Je suis rassurée que votre pensée soit publiée dans un journal
satirique. J'aimerais juste vous poser une question: «Avez-vous eu un
proche aimé qui est mort tragiquement à cause d'un irresponsable?»
Je suis contre la peine de mort, contre les règlements de compte pour
sauver «l'honneur de la famille»..... Mais que faire quand on dénonce
à nos autorités un comportement contre la loi sur nos routes ou
ailleurs et qu'on nous répond: «Tant qu'il n'y a pas d'accident les lois
ne nous permettent pas d'agir»? Bravo à M. Leuenberger pour son
coup de gueule! Que je prends, comme votre article, à un deuxième
degré.
MARGUERITE JOST KJELSBERG, BIENNE
RESPECT DE L'AUTORITÉ
C'est toujours avec beaucoup d'intérêt que je lis vos articles. Il sont
frappés au coin d'un réalisme et d'un bon sens qui ne se démentent
jamais. Bravo! S'agissant de notre président, je partage entièrement
votre avis de «séparation des pouvoirs» mais, cela dit, il m'apparaît
que le problème des chauffards est malheureusement, comme
beaucoup de ceux relatifs aux «incivilités», la conséquence directe de
la perte de l'échelle des valeurs, qu'elles soient d'ordre spirituel ou
temporel. Dès l'instant où, depuis Mai 68, on a proclamé tout autour
de la planète qu'il était «interdit d'interdire», nombre de
«psychofreins» s'en sont allés: entre autres la peur du gendarme et le
respect dû aux parents, à l'autorité en général. Je ne voudrais pas
continuer à enfoncer des portes ouvertes, mais il faut bien réaliser
que, si l'on veut revenir à une société plus «équilibrée», cela ne se
fera pas en une génération, alors que, pour l'avoir émasculée, une
génération a largement suffi... Avec mes respectueux hommages et
mes félicitations!
GÉRARD NEUFFER, GENÈVE
Lettre d'humeur d'un lecteur
LES ALSACIENS SONT LES BIENVENUS À BÂLE
La tangente nord, la voie rapide urbaine souterraine en cours de
réalisation à Bâle et reliant l'autoroute française à notre A2, n'est pas
une route cantonale, mais une route nationale que l'on ne peut
emprunter qu'avec la vignette autoroutière. De nombreux frontaliers
ou visiteurs alsaciens qui transitent par le tronçon du tunnel menant
de la douane à la gare de St. Johann, près de la Voltaplatz, pour se
rendre au centre-ville, ont été interceptés, lundi 10 avril, par la police
cantonale de Bâle-Ville, lors d'un contrôle ciblé sur la vignette.
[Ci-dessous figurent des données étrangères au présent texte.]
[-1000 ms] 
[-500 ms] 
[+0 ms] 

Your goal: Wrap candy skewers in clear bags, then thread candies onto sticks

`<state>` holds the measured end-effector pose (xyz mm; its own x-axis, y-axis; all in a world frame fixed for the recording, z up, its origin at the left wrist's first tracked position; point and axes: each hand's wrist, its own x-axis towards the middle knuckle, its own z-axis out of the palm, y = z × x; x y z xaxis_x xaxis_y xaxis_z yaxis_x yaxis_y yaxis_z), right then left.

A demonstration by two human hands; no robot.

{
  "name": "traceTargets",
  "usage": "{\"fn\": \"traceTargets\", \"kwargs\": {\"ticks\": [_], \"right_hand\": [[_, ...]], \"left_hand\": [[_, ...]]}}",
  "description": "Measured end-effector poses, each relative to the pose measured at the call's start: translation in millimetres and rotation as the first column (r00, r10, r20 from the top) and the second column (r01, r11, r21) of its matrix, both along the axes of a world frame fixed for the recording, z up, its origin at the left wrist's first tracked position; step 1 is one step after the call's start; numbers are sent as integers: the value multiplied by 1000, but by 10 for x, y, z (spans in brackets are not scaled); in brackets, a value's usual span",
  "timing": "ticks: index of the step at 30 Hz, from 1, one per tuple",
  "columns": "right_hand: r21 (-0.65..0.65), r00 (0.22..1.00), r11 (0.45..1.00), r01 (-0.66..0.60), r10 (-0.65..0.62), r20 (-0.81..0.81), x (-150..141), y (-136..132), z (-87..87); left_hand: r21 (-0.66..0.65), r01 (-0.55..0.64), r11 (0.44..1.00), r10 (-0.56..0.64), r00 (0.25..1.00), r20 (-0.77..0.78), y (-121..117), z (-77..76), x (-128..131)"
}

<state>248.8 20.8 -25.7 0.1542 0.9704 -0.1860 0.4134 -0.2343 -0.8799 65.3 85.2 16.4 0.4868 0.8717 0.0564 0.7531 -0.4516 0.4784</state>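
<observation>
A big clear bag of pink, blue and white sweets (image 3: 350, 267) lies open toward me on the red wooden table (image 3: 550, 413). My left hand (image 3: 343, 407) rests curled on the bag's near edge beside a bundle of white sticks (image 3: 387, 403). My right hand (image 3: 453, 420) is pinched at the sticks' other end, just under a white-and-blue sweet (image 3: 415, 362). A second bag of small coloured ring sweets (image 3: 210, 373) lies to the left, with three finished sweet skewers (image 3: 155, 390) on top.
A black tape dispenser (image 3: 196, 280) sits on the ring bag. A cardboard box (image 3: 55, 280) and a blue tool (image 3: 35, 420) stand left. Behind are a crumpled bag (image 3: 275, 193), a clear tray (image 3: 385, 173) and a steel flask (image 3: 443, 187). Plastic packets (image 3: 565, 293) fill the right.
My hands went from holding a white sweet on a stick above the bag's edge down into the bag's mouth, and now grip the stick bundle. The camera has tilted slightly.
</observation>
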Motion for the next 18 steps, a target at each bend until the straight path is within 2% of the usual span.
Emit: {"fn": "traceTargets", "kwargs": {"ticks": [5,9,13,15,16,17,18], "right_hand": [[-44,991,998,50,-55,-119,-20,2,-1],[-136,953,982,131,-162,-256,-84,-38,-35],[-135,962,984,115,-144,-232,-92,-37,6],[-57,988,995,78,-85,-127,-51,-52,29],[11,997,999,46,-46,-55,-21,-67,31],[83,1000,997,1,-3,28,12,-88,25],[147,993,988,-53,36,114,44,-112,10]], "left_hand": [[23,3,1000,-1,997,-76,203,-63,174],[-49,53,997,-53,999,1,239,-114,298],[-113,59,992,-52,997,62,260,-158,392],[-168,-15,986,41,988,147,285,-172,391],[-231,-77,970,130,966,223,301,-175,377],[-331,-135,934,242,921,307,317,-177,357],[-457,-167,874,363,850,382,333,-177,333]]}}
Les automobilistes en infraction ont dû payer une amende de 100
francs et s'acquitter du prix de la vignette autoroutière à 40 francs
valable toute l'année sur tout le réseau suisse. Cela fait cher pour
quelques centaines de mètres de tunnel urbain. Les flics bâlois se
sont montrés particulièrement tatillons et n'ont pas tenu compte de la
bonne foi des automobilistes qui voulaient juste se rendre au centreville.
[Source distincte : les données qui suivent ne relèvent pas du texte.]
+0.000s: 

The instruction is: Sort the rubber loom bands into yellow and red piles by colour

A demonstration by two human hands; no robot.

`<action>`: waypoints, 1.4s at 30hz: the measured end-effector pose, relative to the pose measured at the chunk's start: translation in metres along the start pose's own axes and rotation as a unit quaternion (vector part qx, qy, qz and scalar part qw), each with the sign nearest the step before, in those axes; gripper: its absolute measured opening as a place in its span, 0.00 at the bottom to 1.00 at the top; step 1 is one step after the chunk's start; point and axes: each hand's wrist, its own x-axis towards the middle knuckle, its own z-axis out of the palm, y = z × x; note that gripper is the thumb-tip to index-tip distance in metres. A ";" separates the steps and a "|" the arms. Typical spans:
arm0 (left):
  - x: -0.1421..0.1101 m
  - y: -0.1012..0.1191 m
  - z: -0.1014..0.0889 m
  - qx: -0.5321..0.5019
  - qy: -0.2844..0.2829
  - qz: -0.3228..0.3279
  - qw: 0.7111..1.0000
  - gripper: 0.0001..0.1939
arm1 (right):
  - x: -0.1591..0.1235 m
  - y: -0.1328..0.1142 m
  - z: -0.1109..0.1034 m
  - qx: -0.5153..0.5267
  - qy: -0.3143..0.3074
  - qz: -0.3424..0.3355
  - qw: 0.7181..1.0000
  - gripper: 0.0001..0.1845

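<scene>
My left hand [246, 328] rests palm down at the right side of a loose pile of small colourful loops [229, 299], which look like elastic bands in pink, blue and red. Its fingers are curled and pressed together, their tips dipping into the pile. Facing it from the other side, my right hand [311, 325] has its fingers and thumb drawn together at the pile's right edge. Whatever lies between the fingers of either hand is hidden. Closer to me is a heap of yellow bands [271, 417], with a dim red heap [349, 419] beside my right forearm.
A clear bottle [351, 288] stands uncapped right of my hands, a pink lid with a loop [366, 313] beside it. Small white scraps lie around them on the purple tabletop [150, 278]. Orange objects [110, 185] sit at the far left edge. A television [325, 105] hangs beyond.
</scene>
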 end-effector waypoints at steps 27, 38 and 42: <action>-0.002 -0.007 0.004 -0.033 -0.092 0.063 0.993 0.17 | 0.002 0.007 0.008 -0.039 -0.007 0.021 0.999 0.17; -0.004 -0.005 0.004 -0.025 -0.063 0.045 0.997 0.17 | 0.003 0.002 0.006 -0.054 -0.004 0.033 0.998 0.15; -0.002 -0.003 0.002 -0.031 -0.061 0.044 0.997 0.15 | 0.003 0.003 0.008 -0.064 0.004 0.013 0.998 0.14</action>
«Le cadre juridique est clair. Un panneau vert placé à l'entrée du
tunnel après le poste frontière indique qu'il s'agit d'une autoroute. Si
on roule sur une autoroute, même si elle est en construction, il faut
avoir une vignette», se justifie le porte-parole de la police, Klaus
Mannhart. Sans tenir compte qu'en France les panneaux d'autoroute
sont bleus, tandis que les verts indiquent les routes normales. Donc,
si vous roulez sur un chemin vicinal, à la recherche de champignons,
mais future bretelle d'autoroute, vous risquez l'amende. Il y a un chef
auquel il faudrait les lui remonter, les bretelles. La vignette de la
mesquinerie, avec palmes, est décernée ce printemps aux flics de la
cité des bords du Rhin.
XAVIER KOEB, MARACON
«Urbaine» entendue dans un parc lausannois
«J'adore quand tu prends des initiatives, allez, vas-y!»